Autoimmune epilepsy Modulated by IVIg - effects on Cortical Excitability, the AMICE study

Autoimmune epilepsy is a severe syndrome. Using a conservative estimation, 1%
of the 70 million epilepsy patients worldwide will have an autoimmune origin.
It is most frequently refractory to anti-epileptic drugs, but often responds to
immunotherapy. Intravenous immunoglobulins (IVIg) are used off-label to treat
patients with autoimmune epilepsy, but there have been no structured
prospective studies with immunotherapy. A structured prospective study with a
complete set of matched serum and CSF samples before and after IVIg treatment
is needed, to provide proof of a therapeutic effect of IVIg in autoimmune
epilepsy (both clinically and serologically). Thereby there is need for a
biomarker for prognosis and treatment decisions.

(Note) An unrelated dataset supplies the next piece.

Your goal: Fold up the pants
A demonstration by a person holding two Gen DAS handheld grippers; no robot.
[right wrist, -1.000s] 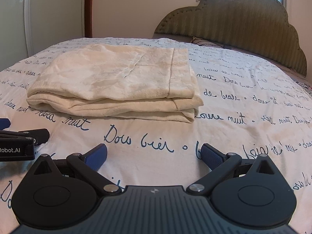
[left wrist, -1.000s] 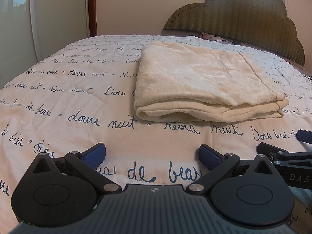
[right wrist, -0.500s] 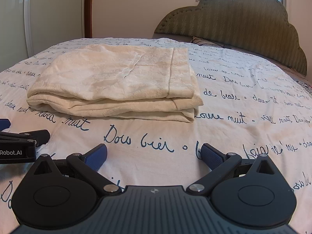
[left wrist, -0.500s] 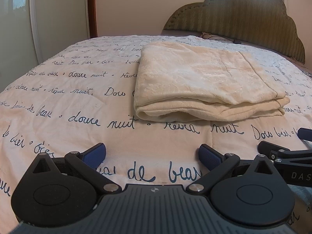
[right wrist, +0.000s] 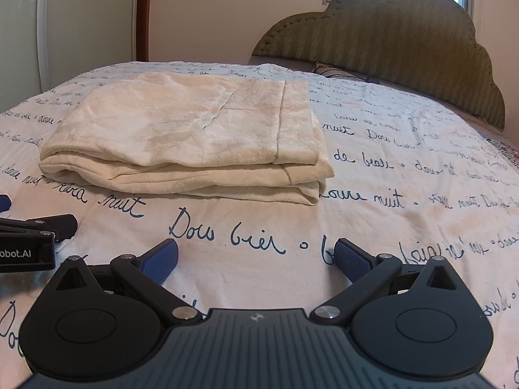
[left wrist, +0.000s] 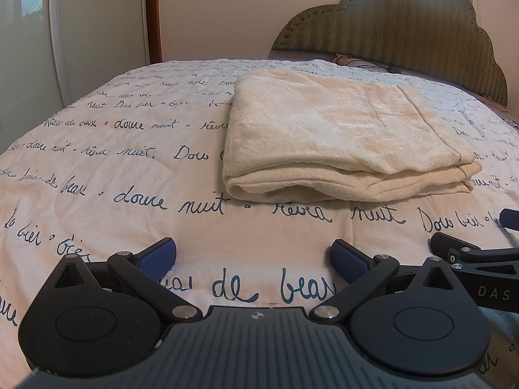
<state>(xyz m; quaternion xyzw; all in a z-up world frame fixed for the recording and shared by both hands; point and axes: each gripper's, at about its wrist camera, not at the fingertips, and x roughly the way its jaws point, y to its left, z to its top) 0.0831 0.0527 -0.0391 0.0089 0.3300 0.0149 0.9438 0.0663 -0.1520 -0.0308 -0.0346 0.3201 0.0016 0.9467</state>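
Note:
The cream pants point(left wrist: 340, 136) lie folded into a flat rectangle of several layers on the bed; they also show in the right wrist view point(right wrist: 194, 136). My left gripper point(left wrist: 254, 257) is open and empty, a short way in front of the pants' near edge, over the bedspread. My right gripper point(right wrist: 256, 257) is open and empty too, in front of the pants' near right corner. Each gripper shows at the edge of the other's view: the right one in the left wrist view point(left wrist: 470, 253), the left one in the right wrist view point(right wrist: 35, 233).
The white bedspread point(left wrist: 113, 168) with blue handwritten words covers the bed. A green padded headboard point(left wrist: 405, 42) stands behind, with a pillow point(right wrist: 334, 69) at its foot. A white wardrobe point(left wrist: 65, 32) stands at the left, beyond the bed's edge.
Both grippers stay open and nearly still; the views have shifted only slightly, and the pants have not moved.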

Transcranial Magnetic
Stimulation (TMS) can assess cortical excitability safely and non-invasively.
Also in vitro experiments are necessary to provide a direct link between
antibodies and cortical excitability.

1. Assessing the efficacy of IVIg in autoimmune epilepsy, both clinically and
serologically.
2. Identifying an objective marker of therapy response in epilepsy, measuring
cortical excitability by TMS-EEG/EMG, in vivo.
3. Providing evidence that patients' antibodies affect cortical
hyperexcitability, in vitro.

Prospective single group open label clinical intervention trial with IVIg.

All patients receive 2 courses of IVIg; 0.4 grams/kg/day for 5 days, starting
on day 1 and day 22.

There is a small risk from participation of this trial, because patients
receive 2 courses of IVIg with an interval of 3 weeks, whereas in the standard
care this interval is 4 weeks. Direct side effects of IVIg are mild and
manageable. Potential serious side effects are rare (0.01-0.1%) to very rare
(<0.01%) and include haemolytic anaemia, aseptic meningitis, thromboembolism,
acute renal failure and transfusion-related acute lung injury. In case of <50%
epilepsy reduction after the first course, deterioration or relapse, choice for
additional immuno- or antiseizure therapy is in accordance with standard of
care. In practice, we will add ivMP to IVIg for the second course. Generally,
we will not alter anti-seizure medication during the first 6 weeks. Of course,
if clinical care necessitates AED, we will do this.
A substantial part of the burden is regular care, such as the admission and a
great part of the investigations. The burden consists of 2 admissions of 5 days
for daily IVIg infusions (10 IVIg infusions in total, if possible second course
of IVIg in daycare); followed by 3 outpatient visits and 2 telephone
consultations. In total, 7 venepunctures, 2 lumbar punctures, 2 brain MRIs and
3 TMS-EEG/EMGs are performed, combined with the outpatient visits. During all
visits, general physical and neurological examinations will be performed and 3
questionnaires will be conducted repeatedly at 6 time points. A diary will be
kept during the research. TMS-EEG/EMG is generally well-tolerated. Transient
mild pain in head and neck are frequently described. The risk of seizures is
very low (almost zero). TMS-EEG/EMG has no individual interest, but does have a
group interest, since it has major implications for patients with autoimmune
epilepsy in the future. TMS-EEG/EMG can possibly be used as a biomarker for
prognosis and treatment decisions in autoimmune epilepsy.
Since autoimmune epilepsy is a severe disease often accompanied by severe
neurologic deficits, it should be treated aggressively. IVIg are generally well
tolerated and have a better side effect profile than corticosteroids. IVIg are
more convenient and cost-effective compared with plasmapheresis. With a
cumulative dosing scheme of IVIg, we expect patients to improve in days to
weeks. Thereby, IVIg does not have an epileptogenic effect itself and does not
influence the TMS-EEG/EMG.
This study will fill important gaps in the knowledge of treatment of epilepsy
in autoimmune encephalitis. The serological and EEG data will learn us much
about the effect of IVIg on antibodies and brain networks and might provide new
options to predict treatment response.